It even caused sea levels to rise.

Spin Doctors

Over less than 20 years, humans extracted so much groundwater that it changed the tilt of the entire planet and even caused sea levels to rise, a new study suggests.

Published in the journal Geophysical Research Letters, a new study by a team of researchers at South Korea's Seoul National University suggests that the massive amounts of water pumped out of the ground between 1993 and 2010 literally shifted our planet's poles.

Specifically, the researchers found that the Earth tilted almost 31.5 inches in those years.

This process is known as "polar motion," and occurs, per a press release, when the Earth's rotational pole changes relative to its crust.

The research highlights just how much of an impact human activity can have on the planet and how there are many different factors that contribute to sea level rise.

Water Ways

As geophysicist and research leader Ki-Weon Seo explained in the statement, "Earth’s rotational pole actually changes a lot" — and, per this new study, "the redistribution of groundwater actually has the largest impact on the drift of the rotational pole."

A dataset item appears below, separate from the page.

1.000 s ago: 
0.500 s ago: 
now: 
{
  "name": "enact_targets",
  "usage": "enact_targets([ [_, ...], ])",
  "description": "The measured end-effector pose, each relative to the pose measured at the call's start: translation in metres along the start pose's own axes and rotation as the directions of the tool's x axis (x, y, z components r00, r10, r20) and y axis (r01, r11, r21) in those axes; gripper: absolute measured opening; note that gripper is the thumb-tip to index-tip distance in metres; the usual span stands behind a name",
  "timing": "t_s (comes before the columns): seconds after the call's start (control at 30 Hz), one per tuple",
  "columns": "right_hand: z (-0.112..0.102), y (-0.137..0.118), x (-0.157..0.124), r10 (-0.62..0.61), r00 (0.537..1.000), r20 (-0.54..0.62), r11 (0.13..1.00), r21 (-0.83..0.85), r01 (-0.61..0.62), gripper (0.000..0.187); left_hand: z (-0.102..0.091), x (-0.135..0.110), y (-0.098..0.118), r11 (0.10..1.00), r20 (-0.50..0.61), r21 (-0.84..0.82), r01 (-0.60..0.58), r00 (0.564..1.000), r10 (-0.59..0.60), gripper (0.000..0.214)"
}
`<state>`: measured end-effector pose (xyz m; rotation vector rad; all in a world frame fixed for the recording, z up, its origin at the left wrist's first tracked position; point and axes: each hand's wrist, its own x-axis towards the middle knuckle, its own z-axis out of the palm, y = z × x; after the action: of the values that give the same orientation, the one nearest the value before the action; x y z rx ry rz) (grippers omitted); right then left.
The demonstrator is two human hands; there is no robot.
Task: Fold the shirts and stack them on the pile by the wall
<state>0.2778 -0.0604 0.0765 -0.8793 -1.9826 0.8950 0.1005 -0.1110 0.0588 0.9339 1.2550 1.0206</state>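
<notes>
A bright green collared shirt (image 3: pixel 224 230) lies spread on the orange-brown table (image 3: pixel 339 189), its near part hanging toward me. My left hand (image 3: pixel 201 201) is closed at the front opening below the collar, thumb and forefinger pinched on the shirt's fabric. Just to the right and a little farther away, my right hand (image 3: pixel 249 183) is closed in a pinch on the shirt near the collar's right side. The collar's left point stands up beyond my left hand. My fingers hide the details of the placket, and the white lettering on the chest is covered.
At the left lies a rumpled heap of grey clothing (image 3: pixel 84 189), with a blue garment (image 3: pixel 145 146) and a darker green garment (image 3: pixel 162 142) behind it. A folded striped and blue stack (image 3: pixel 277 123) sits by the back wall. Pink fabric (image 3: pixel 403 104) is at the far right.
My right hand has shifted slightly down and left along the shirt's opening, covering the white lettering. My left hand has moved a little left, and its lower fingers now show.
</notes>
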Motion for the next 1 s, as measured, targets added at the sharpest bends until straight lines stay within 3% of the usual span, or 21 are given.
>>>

It wasn't until 2016 that scientists even discovered water's ability to change Earth's poles by raising sea levels— a finding that helped explain why our planet's poles wander.

In the intervening years, however, groundwater extraction had not been isolated when studying this effect until now.

First, the geophysicists at the University of Seoul took data from initial climate models to look only at how much water shifted from the melting of major ice structures like ice sheets and glaciers, and then added in various levels of groundwater extraction.

For their model, the researchers considered that humans had pumped a whopping 2,150 gigatons of water from the ground between 1993 and 2010 which led to six millimeters of sea level rise, something that scientists had previously estimated.

"I’m very glad to find the unexplained cause of the rotation pole drift," Seo said in the press release. "On the other hand, as a resident of Earth and a father, I’m concerned and surprised to see that pumping groundwater is another source of sea-level rise."